Mais vient cette heure maudite où ça le démange. Où ses pas le portent inévitablement jusqu’au pub de Morris. Jusqu’à ce coin toujours désert à cette heure-là parce que les habitués savent que Jeremy va arriver, qu’il va commander à boire et faire semblant de lire. Comme il le fait depuis cinq ans. Comme il le fait depuis ce sombre samedi d’un mai dont tous se souviennent. Ce samedi où il a quitté les lieux avec la plantureuse Margot, la serveuse du pub dont il s’était amouraché comme un gamin.
Ce samedi où le lecteur de Gavin Glakas s’est endormi avant même de plonger sa langue dans la bouche de la demoiselle qui n’attendait que ça. Parce qu’il avait englouti trop de stouts pour se donner le courage de la ramener chez lui.

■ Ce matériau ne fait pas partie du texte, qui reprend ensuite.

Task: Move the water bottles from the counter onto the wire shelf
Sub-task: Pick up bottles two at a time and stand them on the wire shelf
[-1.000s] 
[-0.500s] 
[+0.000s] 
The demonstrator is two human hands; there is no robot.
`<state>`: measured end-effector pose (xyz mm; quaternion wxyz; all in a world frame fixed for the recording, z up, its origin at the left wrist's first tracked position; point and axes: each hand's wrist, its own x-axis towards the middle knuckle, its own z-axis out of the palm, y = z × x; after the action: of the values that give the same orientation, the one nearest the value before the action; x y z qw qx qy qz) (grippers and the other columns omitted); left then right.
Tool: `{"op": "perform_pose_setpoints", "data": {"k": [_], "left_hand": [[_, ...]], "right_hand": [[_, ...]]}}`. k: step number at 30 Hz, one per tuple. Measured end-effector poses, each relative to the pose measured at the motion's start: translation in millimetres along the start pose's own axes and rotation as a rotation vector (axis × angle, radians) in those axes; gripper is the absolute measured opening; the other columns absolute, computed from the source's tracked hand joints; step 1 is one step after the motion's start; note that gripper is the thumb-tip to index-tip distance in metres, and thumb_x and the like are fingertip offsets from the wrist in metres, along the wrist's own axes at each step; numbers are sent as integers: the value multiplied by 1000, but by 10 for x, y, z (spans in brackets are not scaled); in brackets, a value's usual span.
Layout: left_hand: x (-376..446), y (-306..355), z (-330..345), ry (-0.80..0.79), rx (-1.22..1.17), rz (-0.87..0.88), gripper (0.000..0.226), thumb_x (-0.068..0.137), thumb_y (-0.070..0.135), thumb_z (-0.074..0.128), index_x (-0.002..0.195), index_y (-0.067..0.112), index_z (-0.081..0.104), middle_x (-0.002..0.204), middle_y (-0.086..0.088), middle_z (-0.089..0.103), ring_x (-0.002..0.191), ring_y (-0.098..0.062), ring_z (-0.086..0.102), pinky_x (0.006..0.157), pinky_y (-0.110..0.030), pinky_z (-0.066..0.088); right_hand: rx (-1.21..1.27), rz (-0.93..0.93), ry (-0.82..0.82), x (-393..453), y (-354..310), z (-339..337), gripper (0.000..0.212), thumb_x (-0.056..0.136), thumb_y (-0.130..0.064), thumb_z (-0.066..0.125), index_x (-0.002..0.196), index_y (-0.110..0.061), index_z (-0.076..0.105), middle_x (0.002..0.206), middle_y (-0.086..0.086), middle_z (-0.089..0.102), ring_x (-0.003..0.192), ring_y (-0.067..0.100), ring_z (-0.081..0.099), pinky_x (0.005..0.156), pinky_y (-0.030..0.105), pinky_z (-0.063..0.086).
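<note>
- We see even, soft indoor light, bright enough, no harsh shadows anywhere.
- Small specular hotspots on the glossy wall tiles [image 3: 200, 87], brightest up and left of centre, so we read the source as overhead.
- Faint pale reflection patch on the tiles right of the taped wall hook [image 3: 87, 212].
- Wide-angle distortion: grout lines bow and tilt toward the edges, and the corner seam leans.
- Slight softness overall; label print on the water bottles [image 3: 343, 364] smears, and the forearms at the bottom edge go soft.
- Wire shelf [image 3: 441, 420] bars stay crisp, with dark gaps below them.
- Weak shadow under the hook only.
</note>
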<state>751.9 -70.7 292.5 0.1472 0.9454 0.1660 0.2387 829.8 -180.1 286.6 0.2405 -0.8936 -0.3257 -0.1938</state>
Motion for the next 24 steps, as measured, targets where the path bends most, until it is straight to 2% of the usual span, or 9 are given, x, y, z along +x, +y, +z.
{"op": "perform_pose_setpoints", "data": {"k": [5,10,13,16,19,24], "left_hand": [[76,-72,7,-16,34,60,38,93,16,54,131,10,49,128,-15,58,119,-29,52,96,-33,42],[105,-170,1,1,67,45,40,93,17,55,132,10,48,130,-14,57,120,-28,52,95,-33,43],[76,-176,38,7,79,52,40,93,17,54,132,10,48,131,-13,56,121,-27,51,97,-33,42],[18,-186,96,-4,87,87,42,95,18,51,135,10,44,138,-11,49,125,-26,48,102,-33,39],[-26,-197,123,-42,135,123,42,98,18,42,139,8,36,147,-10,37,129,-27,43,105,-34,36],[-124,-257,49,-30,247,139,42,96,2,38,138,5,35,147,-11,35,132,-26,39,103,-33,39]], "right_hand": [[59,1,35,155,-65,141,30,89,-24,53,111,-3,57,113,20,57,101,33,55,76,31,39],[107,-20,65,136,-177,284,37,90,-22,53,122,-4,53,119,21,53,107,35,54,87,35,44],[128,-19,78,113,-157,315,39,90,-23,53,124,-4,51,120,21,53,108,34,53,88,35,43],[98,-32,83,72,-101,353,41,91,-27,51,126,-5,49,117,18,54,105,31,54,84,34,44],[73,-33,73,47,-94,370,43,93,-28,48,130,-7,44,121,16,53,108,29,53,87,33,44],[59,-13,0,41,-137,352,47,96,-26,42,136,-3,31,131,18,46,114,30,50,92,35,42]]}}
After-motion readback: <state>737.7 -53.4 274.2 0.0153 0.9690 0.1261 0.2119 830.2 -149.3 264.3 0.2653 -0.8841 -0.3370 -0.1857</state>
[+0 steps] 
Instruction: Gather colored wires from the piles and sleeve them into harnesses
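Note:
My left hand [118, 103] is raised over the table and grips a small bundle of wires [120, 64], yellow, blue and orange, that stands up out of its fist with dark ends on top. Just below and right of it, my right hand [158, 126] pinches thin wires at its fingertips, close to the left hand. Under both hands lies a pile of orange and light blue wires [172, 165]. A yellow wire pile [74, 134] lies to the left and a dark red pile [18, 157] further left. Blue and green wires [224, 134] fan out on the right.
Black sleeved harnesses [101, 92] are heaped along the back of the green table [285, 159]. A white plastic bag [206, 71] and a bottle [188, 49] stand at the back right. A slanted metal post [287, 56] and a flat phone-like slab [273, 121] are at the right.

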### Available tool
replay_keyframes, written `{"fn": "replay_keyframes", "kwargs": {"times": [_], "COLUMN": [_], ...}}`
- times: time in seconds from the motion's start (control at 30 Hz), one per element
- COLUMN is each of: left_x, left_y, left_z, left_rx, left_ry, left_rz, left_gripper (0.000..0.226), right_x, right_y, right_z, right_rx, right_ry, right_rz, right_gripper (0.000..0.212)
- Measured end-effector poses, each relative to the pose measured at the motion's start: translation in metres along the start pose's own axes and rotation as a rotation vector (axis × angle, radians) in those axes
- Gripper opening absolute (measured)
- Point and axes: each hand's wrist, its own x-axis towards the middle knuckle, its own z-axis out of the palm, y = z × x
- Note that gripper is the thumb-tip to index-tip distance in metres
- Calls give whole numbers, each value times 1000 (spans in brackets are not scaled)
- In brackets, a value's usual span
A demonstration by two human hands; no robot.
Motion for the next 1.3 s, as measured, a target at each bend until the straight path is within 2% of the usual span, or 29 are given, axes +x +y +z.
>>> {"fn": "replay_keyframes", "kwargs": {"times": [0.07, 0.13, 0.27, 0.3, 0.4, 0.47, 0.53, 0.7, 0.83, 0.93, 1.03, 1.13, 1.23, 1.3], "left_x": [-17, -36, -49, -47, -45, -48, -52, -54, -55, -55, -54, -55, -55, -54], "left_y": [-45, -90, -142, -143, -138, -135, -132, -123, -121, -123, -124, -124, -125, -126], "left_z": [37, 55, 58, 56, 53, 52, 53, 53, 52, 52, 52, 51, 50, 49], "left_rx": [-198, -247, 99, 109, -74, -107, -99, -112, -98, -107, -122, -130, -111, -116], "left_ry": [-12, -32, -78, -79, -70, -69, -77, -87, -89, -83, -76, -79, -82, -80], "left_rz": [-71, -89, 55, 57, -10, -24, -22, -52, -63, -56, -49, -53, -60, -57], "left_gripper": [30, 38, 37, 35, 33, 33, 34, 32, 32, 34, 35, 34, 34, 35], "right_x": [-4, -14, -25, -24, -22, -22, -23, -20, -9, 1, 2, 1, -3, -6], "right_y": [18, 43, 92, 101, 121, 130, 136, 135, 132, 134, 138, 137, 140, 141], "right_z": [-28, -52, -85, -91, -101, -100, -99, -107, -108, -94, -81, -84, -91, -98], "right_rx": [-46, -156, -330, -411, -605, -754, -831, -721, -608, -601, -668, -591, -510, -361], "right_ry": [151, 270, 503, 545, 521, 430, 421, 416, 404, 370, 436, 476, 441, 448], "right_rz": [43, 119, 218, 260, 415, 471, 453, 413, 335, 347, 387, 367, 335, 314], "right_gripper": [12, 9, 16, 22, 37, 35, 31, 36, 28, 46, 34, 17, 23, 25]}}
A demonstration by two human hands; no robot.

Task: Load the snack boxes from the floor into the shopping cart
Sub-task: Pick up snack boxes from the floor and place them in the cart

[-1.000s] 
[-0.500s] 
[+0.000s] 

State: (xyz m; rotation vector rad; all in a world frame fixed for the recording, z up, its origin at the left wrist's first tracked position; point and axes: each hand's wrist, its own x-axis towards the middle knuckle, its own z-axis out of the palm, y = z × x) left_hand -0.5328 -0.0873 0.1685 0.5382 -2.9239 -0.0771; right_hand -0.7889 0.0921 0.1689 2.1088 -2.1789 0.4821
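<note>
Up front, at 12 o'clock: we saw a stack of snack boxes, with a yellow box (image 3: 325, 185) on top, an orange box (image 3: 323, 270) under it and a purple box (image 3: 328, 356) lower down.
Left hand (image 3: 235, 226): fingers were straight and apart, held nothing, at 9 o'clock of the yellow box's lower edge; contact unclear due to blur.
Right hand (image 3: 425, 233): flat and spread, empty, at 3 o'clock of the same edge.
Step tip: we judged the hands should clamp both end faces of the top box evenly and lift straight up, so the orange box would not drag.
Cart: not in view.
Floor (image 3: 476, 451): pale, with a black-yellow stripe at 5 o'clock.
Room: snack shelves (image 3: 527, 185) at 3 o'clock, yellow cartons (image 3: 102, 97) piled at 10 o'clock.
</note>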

Et tous les samedis, ça lui reprend. Cette envie de réparer. Cette envie de connaître le goût de la bouche de Margot. Et assis au fond de la salle bruyante, dans cet espace qui lui semble attitré, il attend avec un livre un signe. Mais Margot rit. Mais Margot fait semblant qu’il n’existe pas. Et comme tous les samedis, elle part avec un autre que lui. Et il rentre en se promettant qu’il n’y aurait plus d’autre samedi comme celui-ci.